Ela parecia tão glamorosa. Mas o calor exorbitante do dia irradiava das paredes de concreto, fazendo o minúsculo quarto parecer um forno. Sua linda mas pesada saia de veludo vermelho, com camadas de crinolina rígida por baixo, parecia uma ameaça genuína à sua saúde.
O casamento atraiu centenas de pessoas à modesta casa de infância de Arti – todos da sua aldeia e da aldeia do noivo foram convidados para a elaborada cerimónia hindu. Um fluxo constante de simpatizantes veio para dar uma espiada na noiva, seu tráfego constante aumentando o calor do verão que assava a pequena casa de concreto.
Perto dali, em uma enorme tenda enfeitada com luzes coloridas e outras decorações, longas mesas de bufê serviam lanches, arroz e curry para os famintos convidados do casamento enquanto esperavam a chegada da procissão do noivo.
A cerimônia começou, e Arti, parecendo luminoso, mas atordoado, ficou com Rohit em uma plataforma improvisada decorada com flores. À medida que centenas de pessoas olhavam para eles de baixo, suas vidas estavam formalmente entrelaçadas. As cerimônias e celebrações continuaram durante a noite.
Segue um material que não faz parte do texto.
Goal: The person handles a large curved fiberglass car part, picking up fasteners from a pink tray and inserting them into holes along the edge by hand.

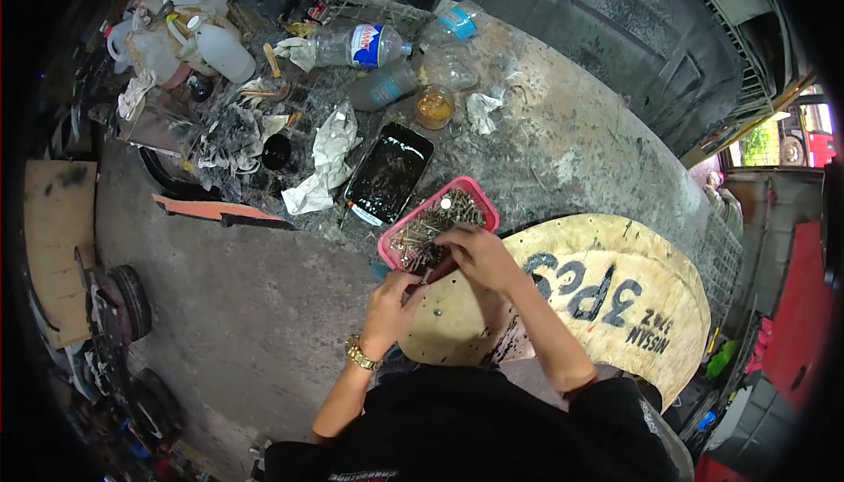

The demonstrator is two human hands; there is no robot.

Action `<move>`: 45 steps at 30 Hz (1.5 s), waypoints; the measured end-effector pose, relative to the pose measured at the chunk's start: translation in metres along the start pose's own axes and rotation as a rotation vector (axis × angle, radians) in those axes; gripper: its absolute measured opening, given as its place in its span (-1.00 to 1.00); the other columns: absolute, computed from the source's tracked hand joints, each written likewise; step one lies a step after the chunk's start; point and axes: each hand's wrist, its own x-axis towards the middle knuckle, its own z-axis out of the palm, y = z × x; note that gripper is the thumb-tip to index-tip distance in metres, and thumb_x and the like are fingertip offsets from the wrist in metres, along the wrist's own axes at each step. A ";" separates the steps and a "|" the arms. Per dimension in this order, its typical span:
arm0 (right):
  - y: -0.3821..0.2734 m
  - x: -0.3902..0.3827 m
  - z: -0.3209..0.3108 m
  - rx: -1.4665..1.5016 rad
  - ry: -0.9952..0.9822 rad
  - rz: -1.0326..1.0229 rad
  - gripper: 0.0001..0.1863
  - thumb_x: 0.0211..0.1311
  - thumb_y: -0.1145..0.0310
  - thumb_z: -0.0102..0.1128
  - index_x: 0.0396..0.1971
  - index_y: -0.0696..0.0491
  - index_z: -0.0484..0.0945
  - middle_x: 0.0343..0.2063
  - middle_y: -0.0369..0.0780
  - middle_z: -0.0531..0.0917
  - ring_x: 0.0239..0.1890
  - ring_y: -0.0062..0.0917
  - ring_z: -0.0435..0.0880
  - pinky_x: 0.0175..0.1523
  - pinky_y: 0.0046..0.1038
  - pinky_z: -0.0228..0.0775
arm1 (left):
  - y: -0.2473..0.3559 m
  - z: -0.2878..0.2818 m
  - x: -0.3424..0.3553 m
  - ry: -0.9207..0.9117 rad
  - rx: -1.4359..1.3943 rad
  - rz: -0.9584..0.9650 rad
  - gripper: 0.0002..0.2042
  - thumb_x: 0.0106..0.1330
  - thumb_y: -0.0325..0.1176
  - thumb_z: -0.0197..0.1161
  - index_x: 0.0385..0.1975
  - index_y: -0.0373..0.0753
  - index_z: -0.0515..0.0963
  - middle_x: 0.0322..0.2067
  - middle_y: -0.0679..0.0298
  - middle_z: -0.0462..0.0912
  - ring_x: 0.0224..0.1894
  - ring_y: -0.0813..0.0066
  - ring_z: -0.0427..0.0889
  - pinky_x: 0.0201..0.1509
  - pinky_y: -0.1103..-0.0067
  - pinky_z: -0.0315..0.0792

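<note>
Hands sorting through a pink tray of screws on a round wooden board

The right hand (475, 253) reaches into the near end of the pink tray (482, 210), fingers curled down among the brass-coloured screws (435, 218) — whether it pinches one I cannot tell. The left hand (391, 302), a gold watch (361, 355) at its wrist, sits just beside the tray's near corner, fingers bunched together as if around a small piece, though the piece itself is hidden. The tray rests partly on the round wooden board (615, 306), next to a black tray of dark oil (389, 173). Judging from this, picking goes best one screw at a time with the tray kept flat — a nudge could tip it off the board's edge.
</note>
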 end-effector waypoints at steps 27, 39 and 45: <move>0.048 0.057 -0.001 -0.654 -0.063 -0.034 -0.74 0.11 0.35 0.09 -0.17 -0.05 0.58 -0.09 -0.16 0.60 -0.13 -0.24 0.63 -0.06 -0.25 0.49 | -0.019 -0.020 -0.002 -0.059 0.038 -0.004 -0.81 0.19 -0.33 0.30 -0.37 -0.32 0.51 -0.43 0.12 0.55 -0.48 0.15 0.53 -0.38 0.36 0.41; 0.049 0.041 0.008 -0.660 0.017 -0.044 -0.87 0.14 0.34 0.10 -0.40 0.05 0.56 -0.26 -0.14 0.60 -0.23 -0.18 0.63 -0.10 -0.24 0.48 | -0.021 -0.014 -0.003 -0.093 0.122 0.078 -0.81 0.19 -0.35 0.30 -0.31 -0.30 0.51 -0.40 0.13 0.56 -0.48 0.15 0.55 -0.39 0.37 0.43; -0.013 -0.001 0.000 0.171 -0.237 0.100 -0.71 0.34 0.18 0.06 -0.38 0.14 0.48 -0.54 -0.24 0.50 -0.39 -0.52 0.56 -0.22 -0.41 0.37 | -0.011 -0.010 0.000 -0.089 0.110 0.137 -0.83 0.19 -0.36 0.28 -0.30 -0.26 0.51 -0.39 0.16 0.57 -0.37 0.10 0.55 -0.26 0.33 0.42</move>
Na madrugada do dia seguinte, quando as festividades de casamento finalmente começaram a diminuir, Arti começou a chorar na cama de sua infância, agarrada ao pai. Rohit sentou-se perto dela, mas não tocou suas costas nem pegou sua mão para oferecer conforto. Eles ainda eram quase estranhos.
Meena soluçou tanto que desmaiou, como se estivesse lamentando uma morte em vez de comemorar o que a sociedade indiana diz ser a maior conquista de qualquer família com uma filha: casá-la com sucesso.